For practice reading and transcribing scholarly hands of the late thirteenth and early fourteenth century, please see Urb. gr. 125.
B. Some (More) Formal Styles
Despite the tendency to individualism which we have noted, there are two more formal styles of script in the fourteenth century which should be noted. The first of these is yet another script whose name goes back to Herbert Hunger, who noted that a number of manuscripts containing the works of Theodore Metochites were written by a single, anonymous scribe, whom he called the "Metochites Scribe" (Metochitesschreiber), and that other manuscripts of the same author shared a similar style, which he dubbed Metochitesstil (first in Geschichte der Textüberlieferung…, p. 102, and in greater detail elsewhere; see esp. the paper he presented at the 1983 Paleography Conference in Berlin-Wolfenbüttel, pp. 151-161). Hunger himself noted that his Metochitesstil resembled a style of script found in documents of the imperial chancery from the 1280's until about the middle of the fourteenth century, and that the Metochitesstil was thus likely to be an instance of the "bureaucrat-scribe" phenomenon. In fact, the Metochitesschreiber himself has since been identified by E. Lamberz with a functionary of the imperial chancery named Michael Clostomalles (see his article in the Festschrift for Marcell Restle, pp. 155-165). His script, which is highly legible and characterized by small module, regular letter spacing, a tendency to bilinearism and a very moderate use of ligatures and abbreviations, may be seen in the sample below from Paris. gr. 2003.
While the Metochitesstil is mostly used in prose works of sacred content, it is useful to think of it more broadly as a category of small, regular fourteenth-century scripts which are devoid of extravant flourishes, including also scripts such as the one seen below from Vat. gr. 920, a collection of classical pagan poetry.
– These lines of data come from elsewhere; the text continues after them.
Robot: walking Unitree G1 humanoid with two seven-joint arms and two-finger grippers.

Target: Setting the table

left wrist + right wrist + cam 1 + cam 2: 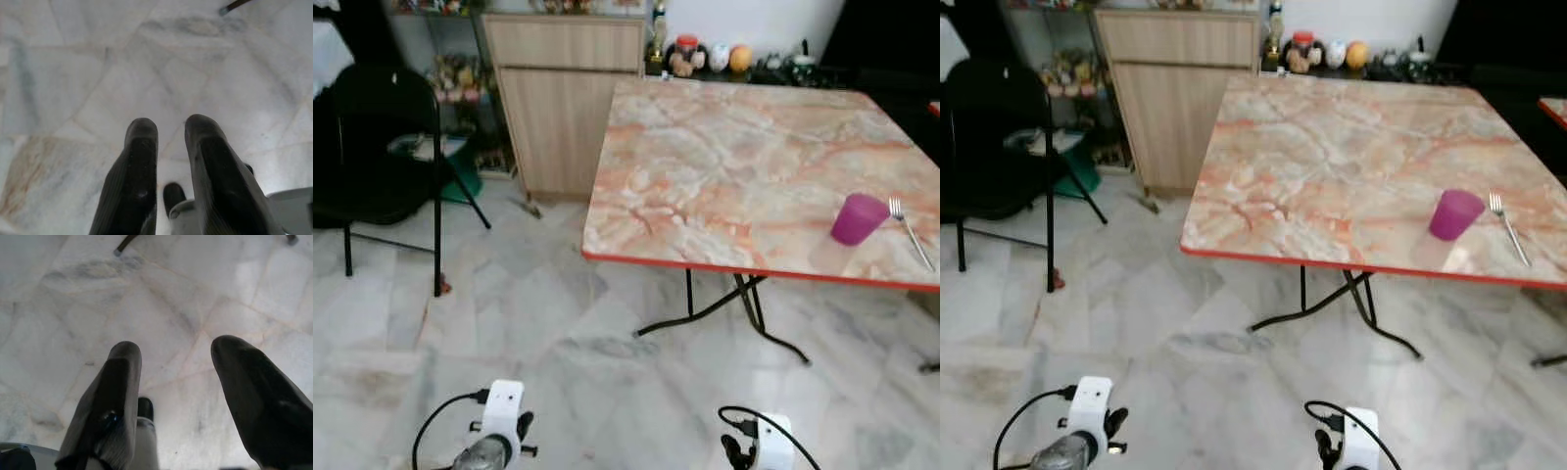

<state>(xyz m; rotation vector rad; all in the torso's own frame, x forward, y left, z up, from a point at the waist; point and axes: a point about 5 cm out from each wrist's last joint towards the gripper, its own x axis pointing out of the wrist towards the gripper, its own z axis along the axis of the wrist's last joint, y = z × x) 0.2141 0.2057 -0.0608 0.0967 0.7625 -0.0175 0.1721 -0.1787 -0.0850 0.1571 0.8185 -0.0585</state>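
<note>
Stood short of the marble table [724,166] with only a purple cup [858,217] and fork [909,231] laid near its right edge, left gripper [168,142] narrowly parted, right gripper [195,377] wide, both empty, most settings apparently outstanding.

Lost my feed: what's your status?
Left gripper and right gripper low, empty, open. Purple plastic cup beside silver fork on marble-patterned table. Black folding chair left.

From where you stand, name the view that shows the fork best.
Right eye view: the fork lies whole on the table, right of the purple cup. The left eye view has it near the frame edge. Both wrist views face floor tiles.
</note>
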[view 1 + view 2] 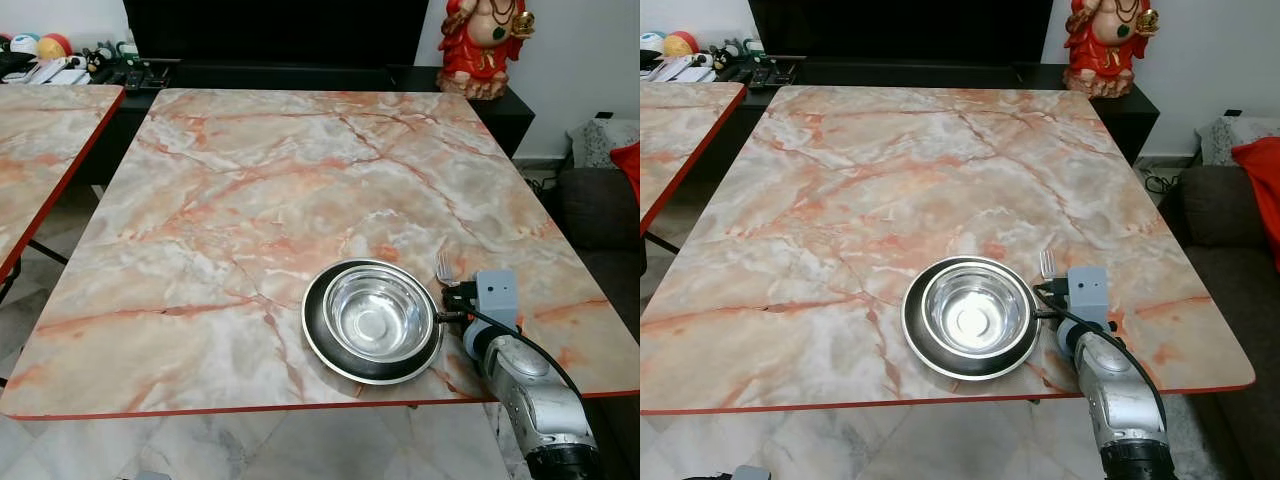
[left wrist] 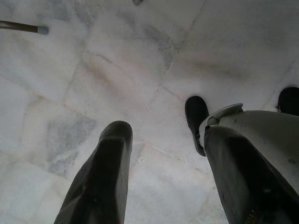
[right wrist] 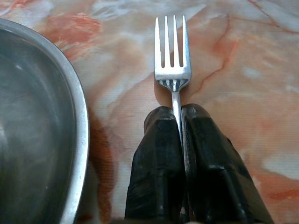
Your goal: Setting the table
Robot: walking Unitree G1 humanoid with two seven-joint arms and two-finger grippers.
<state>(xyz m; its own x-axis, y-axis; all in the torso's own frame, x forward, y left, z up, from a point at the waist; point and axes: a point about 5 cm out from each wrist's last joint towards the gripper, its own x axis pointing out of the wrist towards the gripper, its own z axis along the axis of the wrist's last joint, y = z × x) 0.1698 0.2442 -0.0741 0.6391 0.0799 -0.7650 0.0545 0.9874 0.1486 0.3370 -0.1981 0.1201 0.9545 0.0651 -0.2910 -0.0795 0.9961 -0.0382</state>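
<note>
The right gripper has its jaws clamped on the fork handle, just right of the bowl near the counter's front edge. The counter beyond lies open. The left gripper hangs over the floor, jaws apart, holding nothing.

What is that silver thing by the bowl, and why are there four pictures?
That silver thing is a robot's right arm. Two pictures come from cameras in its head, looking down at a marble table. Two more come from cameras on its wrists. On the table sits a shiny steel bowl inside a dark plate. The right gripper has two black fingers pinching a fork beside the bowl. The left gripper hangs open above the floor, doing nothing.
</note>
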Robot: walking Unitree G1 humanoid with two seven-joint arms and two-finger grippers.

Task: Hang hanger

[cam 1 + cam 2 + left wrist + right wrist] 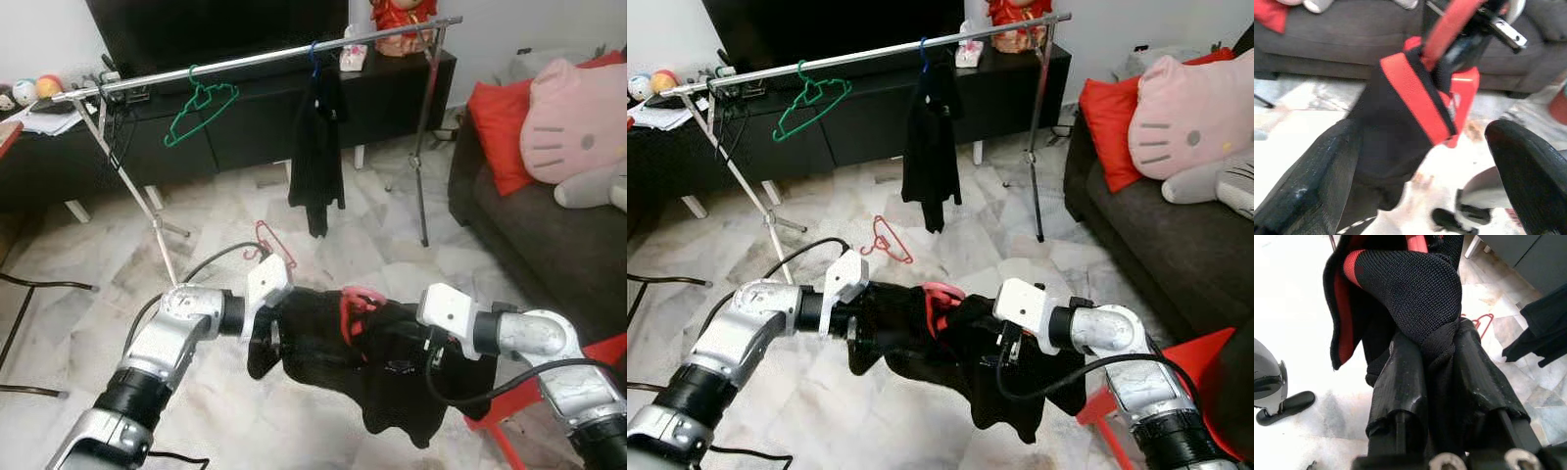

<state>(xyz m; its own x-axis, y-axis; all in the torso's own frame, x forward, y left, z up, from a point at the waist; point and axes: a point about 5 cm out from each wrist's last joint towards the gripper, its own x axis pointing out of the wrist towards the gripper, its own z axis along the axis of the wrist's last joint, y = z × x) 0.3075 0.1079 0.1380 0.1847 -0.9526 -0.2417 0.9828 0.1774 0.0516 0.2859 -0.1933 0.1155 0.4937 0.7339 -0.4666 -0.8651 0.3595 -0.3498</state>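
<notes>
Hanging between the two arms, a black garment with red trim sags in loose folds over the pale marble floor, in front of the clothes rail. A pink-red hanger sits at its collar, the hook poking up from the bunched cloth at the middle. The fabric is a dark knit; a broad red band edges the opening, plain in the left wrist view.

The right gripper is clamped tight on the garment: a fold of black knit is pinched between its two fingers, which stand nearly together with only cloth in the gap. The left gripper has its fingers spread wide, the cloth and its red band lying between them and against the nearer finger; from the head views it meets the garment's other end, but a firm hold cannot be told.

Beyond the garment, the rail stands before a dark TV cabinet. A green hanger hangs bare on the rail, and farther along a black top hangs from a blue hook. A second red hanger lies on the floor below the rail.
</notes>
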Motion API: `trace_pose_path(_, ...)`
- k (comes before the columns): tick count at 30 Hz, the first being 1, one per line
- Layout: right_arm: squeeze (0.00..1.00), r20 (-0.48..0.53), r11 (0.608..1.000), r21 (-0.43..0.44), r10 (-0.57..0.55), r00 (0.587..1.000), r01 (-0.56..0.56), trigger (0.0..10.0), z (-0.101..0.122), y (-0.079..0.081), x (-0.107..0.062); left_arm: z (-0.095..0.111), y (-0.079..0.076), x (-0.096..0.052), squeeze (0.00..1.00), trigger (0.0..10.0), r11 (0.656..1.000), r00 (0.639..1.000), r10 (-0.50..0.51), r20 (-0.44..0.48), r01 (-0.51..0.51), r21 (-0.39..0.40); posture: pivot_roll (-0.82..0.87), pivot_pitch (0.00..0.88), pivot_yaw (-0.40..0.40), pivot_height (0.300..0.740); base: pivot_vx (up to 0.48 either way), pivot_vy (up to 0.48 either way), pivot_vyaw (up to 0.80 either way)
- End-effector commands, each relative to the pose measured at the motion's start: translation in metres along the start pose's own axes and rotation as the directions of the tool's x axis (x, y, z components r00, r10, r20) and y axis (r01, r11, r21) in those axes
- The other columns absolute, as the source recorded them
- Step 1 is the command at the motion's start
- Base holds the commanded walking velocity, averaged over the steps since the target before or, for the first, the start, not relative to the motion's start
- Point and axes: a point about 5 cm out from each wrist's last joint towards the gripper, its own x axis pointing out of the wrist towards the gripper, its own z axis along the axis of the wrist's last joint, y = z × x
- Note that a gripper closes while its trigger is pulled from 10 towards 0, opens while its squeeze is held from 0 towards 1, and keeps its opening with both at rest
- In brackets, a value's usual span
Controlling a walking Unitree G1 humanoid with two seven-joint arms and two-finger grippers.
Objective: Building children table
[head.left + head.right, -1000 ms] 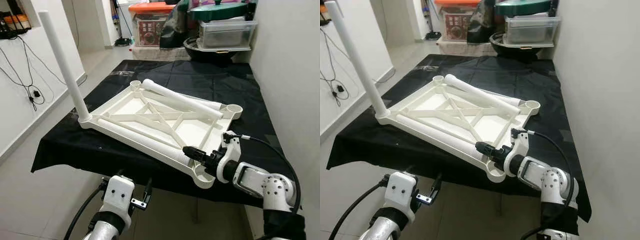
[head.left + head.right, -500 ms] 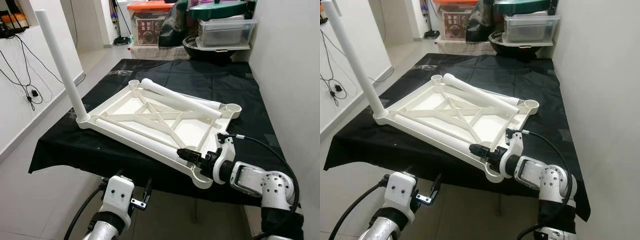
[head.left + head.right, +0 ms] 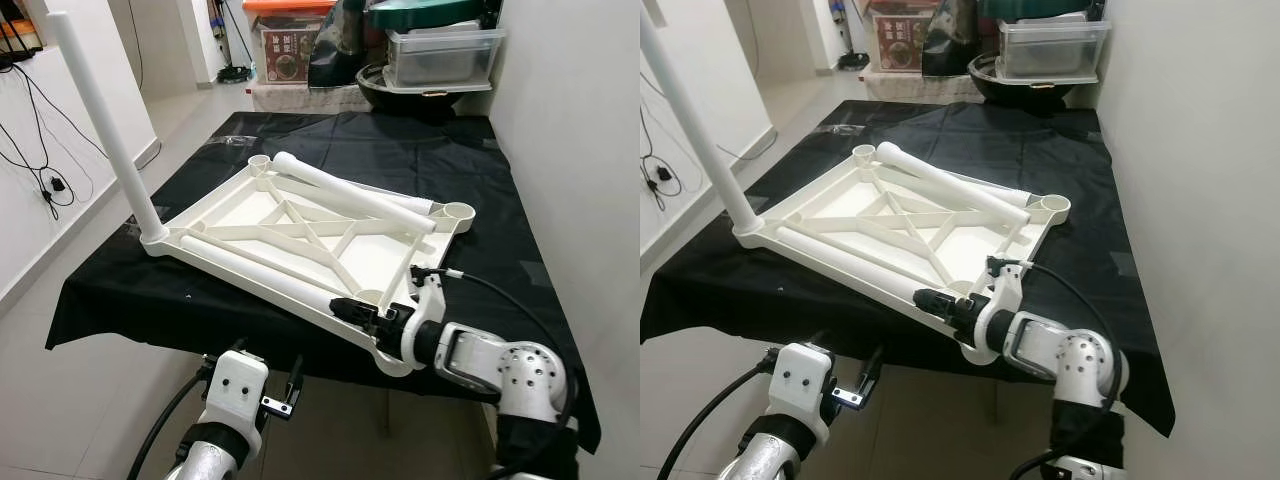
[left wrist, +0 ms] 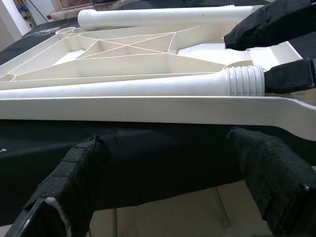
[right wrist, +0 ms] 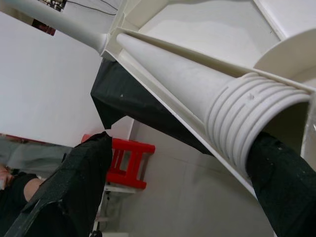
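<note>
step: picking up a loose leg | right gripper (image 3: 352,309) fingers spread around threaded end of table leg (image 3: 265,268), not clamped | leg lies in upturned tabletop (image 3: 300,225) ahead of it | left gripper (image 3: 285,392) open, idle below table edge | next: close, lift, seat in near corner socket (image 3: 393,358)

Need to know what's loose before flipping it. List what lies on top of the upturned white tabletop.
Two loose white legs lie on the tabletop: the near leg, its threaded end at the right gripper, and the far leg. A third leg stands upright in a corner socket. Black cloth hides the surface beneath.
</note>
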Motion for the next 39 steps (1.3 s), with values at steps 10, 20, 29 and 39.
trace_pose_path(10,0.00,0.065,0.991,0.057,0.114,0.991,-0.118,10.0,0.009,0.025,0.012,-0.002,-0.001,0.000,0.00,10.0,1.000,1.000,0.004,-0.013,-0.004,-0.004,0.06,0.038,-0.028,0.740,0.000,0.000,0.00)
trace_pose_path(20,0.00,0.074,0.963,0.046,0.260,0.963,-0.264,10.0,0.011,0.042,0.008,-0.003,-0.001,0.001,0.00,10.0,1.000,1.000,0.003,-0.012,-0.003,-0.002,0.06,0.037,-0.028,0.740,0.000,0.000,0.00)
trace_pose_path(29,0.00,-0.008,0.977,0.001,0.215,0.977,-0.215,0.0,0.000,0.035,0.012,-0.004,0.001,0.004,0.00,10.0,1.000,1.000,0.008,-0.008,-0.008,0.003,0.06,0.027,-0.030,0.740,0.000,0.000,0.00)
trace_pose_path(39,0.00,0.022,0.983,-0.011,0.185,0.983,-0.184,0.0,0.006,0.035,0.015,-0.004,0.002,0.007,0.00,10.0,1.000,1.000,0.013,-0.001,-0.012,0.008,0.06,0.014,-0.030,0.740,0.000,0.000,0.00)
For practice reading and transcribing scripts of the Metochitesstil type, please see Vat. gr. 920.
Finally, a well-characterized, archaizing style, found mostly in liturgical manuscripts of the fourteenth century, which is associated with the Constantinopolitan monastery τῶν Ὁδηγῶν and for that reason is known by the name Hodegonstil, was identified by L. Politis ("Eine Schreiberschule…" in BZ 51 , pp. 17-36; 261-287; see more recently H. Hunger & O. Kresten, "Archaisierende Minuskel…" in JÖB 29 (1980), pp. 187-236; more briefly, H. Hunger's contribution to the Berlin-Wolfenbüttel conference proceedings, pp. 151-161:156-157). This style too is very regular and legible, with moderate modular contrast, a tendency to geometrical shapes and an almost total absence of abbreviations. A sample from Chig. R. V. 29, copied by one of the most prolific "Hodegon" scribes, Joasaph (RGK 1,208; 2,287; 3,344), may be seen below.
For practice reading and transcribing the "Hodegon-Style" script, please see Chig. R. V. 29.